Back in Alabasta, the sun had barely crested the horizon, painting the Alabastan sky in hues of rose and gold, but Ragnar was already at work.
In a secluded, sandstone-paved courtyard within the royal palace, far from the waking city's noise, he stood alone.
The air around him hummed with power. His recent declarations, the bounties plastered across the globe, the sheer audacity of his ambitions, they were a beacon, a challenge thrown in the face of the world's established powers.
He was not so naive as to believe it would go unanswered. A storm was coming. He could feel its approach in his bones, a pressure building on the edge of his consciousness. And he intended to be its master, not its victim.
His focus was inward, on the churning, boundless ocean that was his Devil Fruit. The Water-Water Fruit granted him dominion over the very essence of life, but he had only begun to plumb its depths.
Control over form and volume was child's play. Now, he sought to command its very nature.
He raised a hand, palm up. A sphere of pure, clear water coalesced from the morning dew in the air, swirling lazily above his skin. He focused, pouring his will into it. At first, nothing happened.

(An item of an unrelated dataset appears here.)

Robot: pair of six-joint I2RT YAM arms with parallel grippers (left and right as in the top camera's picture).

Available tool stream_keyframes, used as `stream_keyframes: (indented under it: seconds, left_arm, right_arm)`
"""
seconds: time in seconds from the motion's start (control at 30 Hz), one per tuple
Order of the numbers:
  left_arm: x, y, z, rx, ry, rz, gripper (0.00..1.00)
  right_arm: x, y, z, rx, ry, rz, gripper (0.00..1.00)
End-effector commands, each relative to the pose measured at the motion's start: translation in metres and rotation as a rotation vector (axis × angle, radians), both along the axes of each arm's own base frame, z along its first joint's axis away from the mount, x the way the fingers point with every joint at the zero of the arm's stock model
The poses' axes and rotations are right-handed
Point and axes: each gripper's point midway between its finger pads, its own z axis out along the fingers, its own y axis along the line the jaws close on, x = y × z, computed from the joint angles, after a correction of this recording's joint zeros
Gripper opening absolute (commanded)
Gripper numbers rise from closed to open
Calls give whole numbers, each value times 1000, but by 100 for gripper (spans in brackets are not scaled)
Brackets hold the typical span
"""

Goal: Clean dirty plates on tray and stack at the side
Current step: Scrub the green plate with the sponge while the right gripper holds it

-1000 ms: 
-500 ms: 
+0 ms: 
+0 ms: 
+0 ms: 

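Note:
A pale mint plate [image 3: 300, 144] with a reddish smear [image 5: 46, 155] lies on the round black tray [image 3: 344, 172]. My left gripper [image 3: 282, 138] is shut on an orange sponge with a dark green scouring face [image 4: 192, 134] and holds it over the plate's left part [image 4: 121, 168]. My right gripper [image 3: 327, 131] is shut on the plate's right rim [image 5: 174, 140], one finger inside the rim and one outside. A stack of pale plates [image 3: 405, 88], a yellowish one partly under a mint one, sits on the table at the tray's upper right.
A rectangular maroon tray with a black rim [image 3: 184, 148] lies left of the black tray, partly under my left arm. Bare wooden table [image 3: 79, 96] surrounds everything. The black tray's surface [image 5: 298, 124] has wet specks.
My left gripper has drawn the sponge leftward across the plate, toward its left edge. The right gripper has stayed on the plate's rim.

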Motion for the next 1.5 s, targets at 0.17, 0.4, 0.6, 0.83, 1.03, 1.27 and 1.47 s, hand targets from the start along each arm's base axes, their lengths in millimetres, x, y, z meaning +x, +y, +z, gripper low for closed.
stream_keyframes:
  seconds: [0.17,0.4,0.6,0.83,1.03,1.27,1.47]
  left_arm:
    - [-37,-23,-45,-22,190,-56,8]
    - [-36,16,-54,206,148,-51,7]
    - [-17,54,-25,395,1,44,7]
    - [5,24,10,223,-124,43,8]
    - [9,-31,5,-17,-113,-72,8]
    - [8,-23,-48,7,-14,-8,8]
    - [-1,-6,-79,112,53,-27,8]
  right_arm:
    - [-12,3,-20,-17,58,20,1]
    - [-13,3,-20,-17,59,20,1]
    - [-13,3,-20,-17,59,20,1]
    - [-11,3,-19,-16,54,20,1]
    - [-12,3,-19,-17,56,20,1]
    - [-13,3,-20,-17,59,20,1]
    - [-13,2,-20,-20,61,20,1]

It remained cool, placid. He gritted his teeth, his Haki flaring, not as an external armor, but as an internal forge, stoking the energy within the water itself. He imagined the heart of a volcano, the molten fury of the earth.
A wisp of steam curled from the surface of the sphere. Then another. The water began to churn, tiny bubbles forming and popping violently within it.
The temperature climbed, the air around his hand shimmering with heat haze. The sphere glowed with a faint, angry red light from within, becoming a miniature sun, hot enough to boil iron.
He held it there, feeling the ferocious energy straining against his control, a contained inferno. With a flick of his wrist, he hurled it at a practice dummy made of solid rock. It didn't splash.
It impacted, exploding in a blast of superheated steam that shattered the dummy into fragments of scorched, crumbling stone.
Sweat beaded on his brow, not from the heat, but from the concentration. He took a deep breath, calming the raging energy within him. Now, for the opposite. He summoned another sphere of water.
This time, he envisioned the absolute zero of the void between stars, the timeless cold of the ocean's abyssal plains. He pushed his will in the opposite direction, drawing the heat out, stealing its very vibration.
The water slowed, its swirling motion becoming sluggish. A delicate lattice of frost spread across its surface, then thickened into a shell of solid ice. But he pushed further. This wasn't just ice; it was cryogenic water, a liquid so cold it defied physics, sapping all energy from its surroundings.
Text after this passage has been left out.